Task to carry out
Beginning with the line that includes "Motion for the" and ending with the last line of the listing below, write out each line exactly, with no other output.
:::::
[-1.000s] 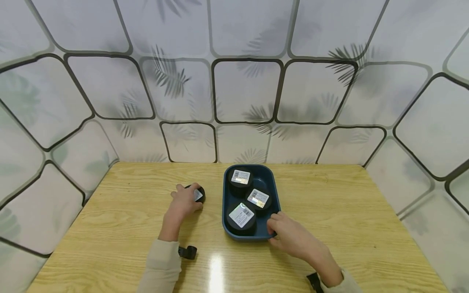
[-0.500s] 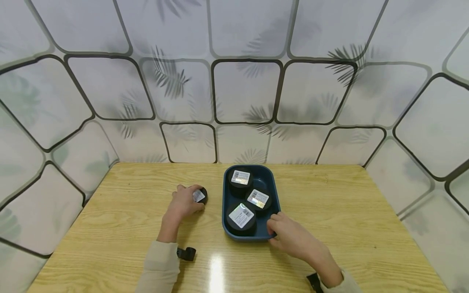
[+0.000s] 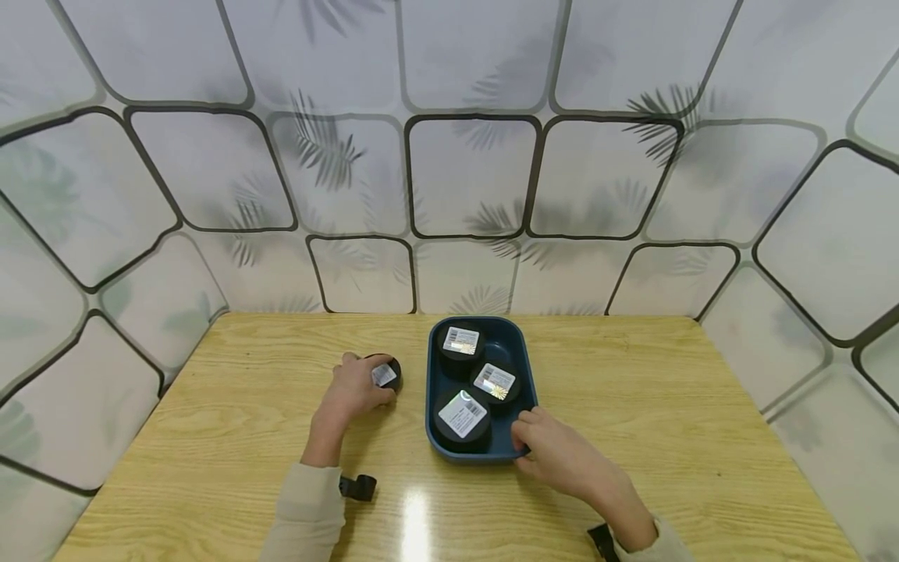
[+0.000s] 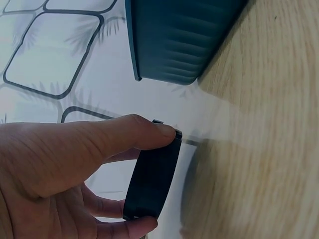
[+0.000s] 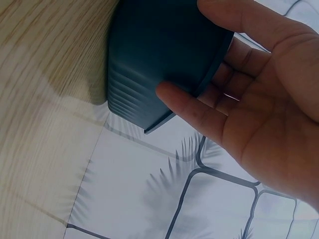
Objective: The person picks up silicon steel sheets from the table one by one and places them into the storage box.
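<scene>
My left hand (image 3: pixel 353 387) grips a small round black container (image 3: pixel 384 376) with a white label on top, left of the tray. In the left wrist view the thumb and fingers span the container (image 4: pixel 153 177), and a narrow gap shows between it and the table. A dark blue rectangular tray (image 3: pixel 507 355) holds three similar black containers with white labels: one at the back (image 3: pixel 461 361), one in the middle (image 3: pixel 497 396) and one at the front (image 3: pixel 462 442). With thumb and fingers, my right hand (image 3: pixel 565 459) holds the tray's near right corner.
The pale wooden table (image 3: pixel 667 406) runs back to a wall covering (image 3: pixel 477 179) with a stone-and-leaf pattern. Black wrist straps (image 3: pixel 360 487) show at the sleeves.
My left hand has shifted slightly right with the round black container, bringing it nearer the tray. The right hand and tray have stayed put.
</scene>
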Tool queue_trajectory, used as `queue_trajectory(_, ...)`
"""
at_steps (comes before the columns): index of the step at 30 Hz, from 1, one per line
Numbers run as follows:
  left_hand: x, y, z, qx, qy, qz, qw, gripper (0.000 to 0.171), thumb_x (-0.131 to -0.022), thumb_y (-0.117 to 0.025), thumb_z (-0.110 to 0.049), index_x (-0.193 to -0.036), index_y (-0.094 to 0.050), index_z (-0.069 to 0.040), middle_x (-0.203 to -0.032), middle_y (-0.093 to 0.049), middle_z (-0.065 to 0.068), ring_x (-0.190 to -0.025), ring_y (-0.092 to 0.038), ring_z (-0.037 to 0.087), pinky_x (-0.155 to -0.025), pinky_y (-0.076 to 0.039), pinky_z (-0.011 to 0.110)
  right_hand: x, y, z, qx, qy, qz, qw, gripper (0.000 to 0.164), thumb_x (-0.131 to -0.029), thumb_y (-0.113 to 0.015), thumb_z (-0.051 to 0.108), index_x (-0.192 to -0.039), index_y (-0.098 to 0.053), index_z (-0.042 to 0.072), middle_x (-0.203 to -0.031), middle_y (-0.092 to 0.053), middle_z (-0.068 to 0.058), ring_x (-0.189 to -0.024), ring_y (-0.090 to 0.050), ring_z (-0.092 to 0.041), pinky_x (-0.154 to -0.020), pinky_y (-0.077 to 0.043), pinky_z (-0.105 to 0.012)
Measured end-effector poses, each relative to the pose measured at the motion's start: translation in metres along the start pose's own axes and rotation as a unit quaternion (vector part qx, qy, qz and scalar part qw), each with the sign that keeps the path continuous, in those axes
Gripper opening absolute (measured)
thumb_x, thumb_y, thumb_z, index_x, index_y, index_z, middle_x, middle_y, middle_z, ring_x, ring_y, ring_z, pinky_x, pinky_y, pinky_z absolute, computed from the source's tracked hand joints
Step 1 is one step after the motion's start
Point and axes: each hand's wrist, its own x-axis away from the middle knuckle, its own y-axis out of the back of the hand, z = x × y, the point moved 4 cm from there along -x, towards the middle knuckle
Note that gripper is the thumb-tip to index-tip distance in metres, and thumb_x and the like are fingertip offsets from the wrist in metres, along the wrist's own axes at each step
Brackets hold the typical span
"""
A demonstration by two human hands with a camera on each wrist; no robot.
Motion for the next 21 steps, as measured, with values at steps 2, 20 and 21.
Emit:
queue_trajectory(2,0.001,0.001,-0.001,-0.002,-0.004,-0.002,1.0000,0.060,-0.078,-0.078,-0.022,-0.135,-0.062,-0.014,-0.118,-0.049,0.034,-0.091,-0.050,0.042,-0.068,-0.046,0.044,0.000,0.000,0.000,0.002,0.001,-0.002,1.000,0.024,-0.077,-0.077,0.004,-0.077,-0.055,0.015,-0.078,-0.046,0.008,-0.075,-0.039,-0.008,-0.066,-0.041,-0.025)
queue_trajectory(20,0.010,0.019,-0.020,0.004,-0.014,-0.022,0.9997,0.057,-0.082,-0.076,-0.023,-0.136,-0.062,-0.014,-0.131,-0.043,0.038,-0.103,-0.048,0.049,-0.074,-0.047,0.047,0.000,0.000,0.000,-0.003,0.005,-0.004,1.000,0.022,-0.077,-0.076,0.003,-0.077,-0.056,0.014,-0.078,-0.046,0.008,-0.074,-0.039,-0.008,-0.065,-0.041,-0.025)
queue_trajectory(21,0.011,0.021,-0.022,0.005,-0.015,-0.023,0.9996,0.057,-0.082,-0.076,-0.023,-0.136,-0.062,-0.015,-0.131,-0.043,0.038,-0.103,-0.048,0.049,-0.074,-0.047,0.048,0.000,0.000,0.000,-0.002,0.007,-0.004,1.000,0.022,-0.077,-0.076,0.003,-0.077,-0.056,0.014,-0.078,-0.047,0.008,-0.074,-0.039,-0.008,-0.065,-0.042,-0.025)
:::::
Response to this exercise
Motion for the next 21 steps, as measured, with values at steps 2, 20 and 21.
Emit:
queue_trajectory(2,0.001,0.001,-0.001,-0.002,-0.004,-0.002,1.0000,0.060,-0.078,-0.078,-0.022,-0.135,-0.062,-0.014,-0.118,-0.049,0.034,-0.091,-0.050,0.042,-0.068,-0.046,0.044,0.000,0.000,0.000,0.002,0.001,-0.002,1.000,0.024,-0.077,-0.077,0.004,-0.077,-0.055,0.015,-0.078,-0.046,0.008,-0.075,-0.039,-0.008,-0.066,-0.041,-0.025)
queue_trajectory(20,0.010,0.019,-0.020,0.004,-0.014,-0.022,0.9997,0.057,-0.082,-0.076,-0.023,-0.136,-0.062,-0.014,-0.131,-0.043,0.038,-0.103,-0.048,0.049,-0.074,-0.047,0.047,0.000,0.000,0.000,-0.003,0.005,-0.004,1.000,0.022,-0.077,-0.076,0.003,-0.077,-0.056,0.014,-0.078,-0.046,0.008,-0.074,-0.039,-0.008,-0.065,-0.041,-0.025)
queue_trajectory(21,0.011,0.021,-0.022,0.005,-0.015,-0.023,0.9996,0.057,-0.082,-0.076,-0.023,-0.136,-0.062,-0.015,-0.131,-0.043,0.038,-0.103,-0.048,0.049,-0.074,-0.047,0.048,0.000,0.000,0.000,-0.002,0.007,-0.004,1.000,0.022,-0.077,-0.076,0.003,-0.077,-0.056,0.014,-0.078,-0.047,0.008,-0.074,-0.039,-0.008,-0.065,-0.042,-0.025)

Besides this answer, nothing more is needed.